*Task item:* Word for word, restate the lines that run from the line containing "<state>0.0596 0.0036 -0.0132" to the last line of the records below.

Stored items

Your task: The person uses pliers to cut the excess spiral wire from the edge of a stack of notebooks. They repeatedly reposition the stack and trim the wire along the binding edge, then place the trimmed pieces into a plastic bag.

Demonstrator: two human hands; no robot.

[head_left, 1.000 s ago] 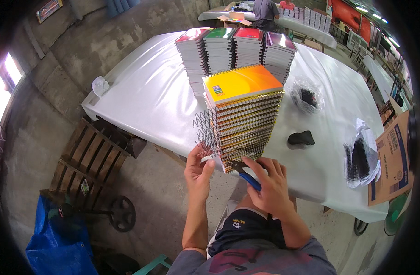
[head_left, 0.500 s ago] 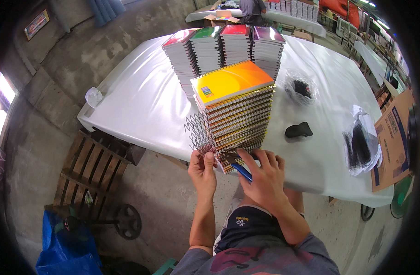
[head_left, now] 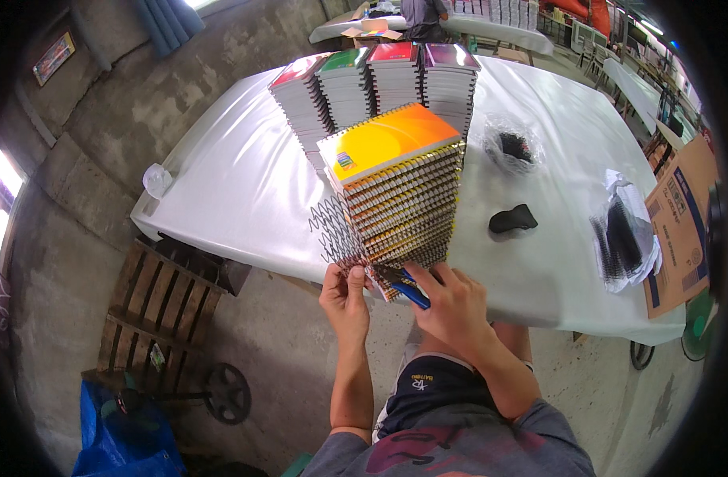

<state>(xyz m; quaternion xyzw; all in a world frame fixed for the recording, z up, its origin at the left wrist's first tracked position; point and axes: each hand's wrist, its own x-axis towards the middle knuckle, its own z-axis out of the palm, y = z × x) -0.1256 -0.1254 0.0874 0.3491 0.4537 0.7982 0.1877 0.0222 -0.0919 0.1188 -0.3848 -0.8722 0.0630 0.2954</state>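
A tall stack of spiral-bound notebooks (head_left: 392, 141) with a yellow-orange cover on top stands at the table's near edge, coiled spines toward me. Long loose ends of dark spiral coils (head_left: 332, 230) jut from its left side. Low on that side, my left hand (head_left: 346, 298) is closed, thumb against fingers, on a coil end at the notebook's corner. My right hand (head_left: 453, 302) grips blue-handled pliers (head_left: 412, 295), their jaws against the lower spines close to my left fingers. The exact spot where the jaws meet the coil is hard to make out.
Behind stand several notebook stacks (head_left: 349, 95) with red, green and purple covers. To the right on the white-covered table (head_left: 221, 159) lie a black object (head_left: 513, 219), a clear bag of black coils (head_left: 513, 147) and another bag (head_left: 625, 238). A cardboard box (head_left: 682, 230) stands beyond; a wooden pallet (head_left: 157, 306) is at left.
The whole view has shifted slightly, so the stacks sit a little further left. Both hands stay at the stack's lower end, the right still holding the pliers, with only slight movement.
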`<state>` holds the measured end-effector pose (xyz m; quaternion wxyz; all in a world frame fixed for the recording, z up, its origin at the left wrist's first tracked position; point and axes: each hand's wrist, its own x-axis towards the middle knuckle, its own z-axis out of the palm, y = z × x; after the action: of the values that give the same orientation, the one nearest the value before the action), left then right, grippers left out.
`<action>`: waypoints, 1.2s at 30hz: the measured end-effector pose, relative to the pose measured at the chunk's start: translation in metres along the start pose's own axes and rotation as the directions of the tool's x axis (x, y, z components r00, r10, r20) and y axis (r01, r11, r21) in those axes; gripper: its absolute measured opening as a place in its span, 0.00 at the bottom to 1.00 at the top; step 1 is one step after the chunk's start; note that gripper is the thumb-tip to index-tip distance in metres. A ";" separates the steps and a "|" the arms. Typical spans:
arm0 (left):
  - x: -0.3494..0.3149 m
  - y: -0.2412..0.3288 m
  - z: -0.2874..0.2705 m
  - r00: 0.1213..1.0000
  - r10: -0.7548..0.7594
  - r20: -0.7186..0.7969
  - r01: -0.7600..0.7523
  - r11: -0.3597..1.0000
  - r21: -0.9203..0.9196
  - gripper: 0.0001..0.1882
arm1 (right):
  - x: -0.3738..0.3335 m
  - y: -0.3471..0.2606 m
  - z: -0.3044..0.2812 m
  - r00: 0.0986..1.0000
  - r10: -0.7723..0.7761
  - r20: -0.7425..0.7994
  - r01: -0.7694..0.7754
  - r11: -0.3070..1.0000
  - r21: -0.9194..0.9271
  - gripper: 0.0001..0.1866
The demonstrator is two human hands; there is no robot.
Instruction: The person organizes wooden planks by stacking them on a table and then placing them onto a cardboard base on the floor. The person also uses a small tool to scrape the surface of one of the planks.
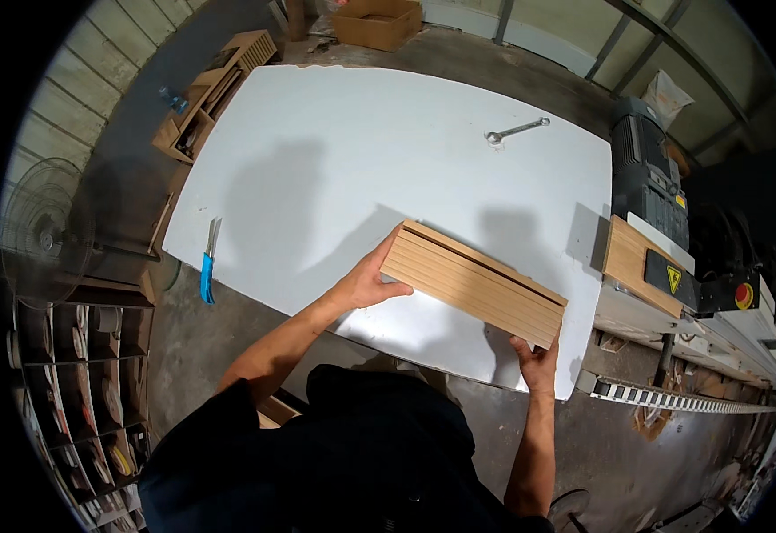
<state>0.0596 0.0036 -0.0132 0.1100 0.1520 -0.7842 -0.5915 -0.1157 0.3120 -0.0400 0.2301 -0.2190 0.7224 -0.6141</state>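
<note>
A stack of several thin wooden boards (472, 282), long and light brown, lies on the near part of a white table (352, 151). My left hand (372, 281) grips its left end, thumb on top. At the stack's right near corner my right hand (537, 360) holds it from below. Both forearms come up from the lower edge.
A metal wrench (516, 131) lies on the far right of the table. A blue-handled tool (207, 264) rests at the table's left edge. A machine (663, 231) with a roller track stands to the right. A fan (41, 235), shelves and a cardboard box (376, 19) surround the table.
</note>
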 end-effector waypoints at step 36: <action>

*Task answer:*
<state>0.0596 0.0036 -0.0132 0.1100 0.1520 -0.7842 -0.5915 -0.1157 0.3120 -0.0400 0.2301 -0.2190 0.7224 -0.6141</state>
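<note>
A stack of several thin wooden boards (472, 282), long and light brown, lies on the near part of a white table (352, 151). My left hand (372, 281) grips its left end, thumb on top. At the stack's right near corner my right hand (537, 360) holds it from below. Both forearms come up from the lower edge.
A metal wrench (516, 131) lies on the far right of the table. A blue-handled tool (207, 264) rests at the table's left edge. A machine (663, 231) with a roller track stands to the right. A fan (41, 235), shelves and a cardboard box (376, 19) surround the table.
</note>
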 end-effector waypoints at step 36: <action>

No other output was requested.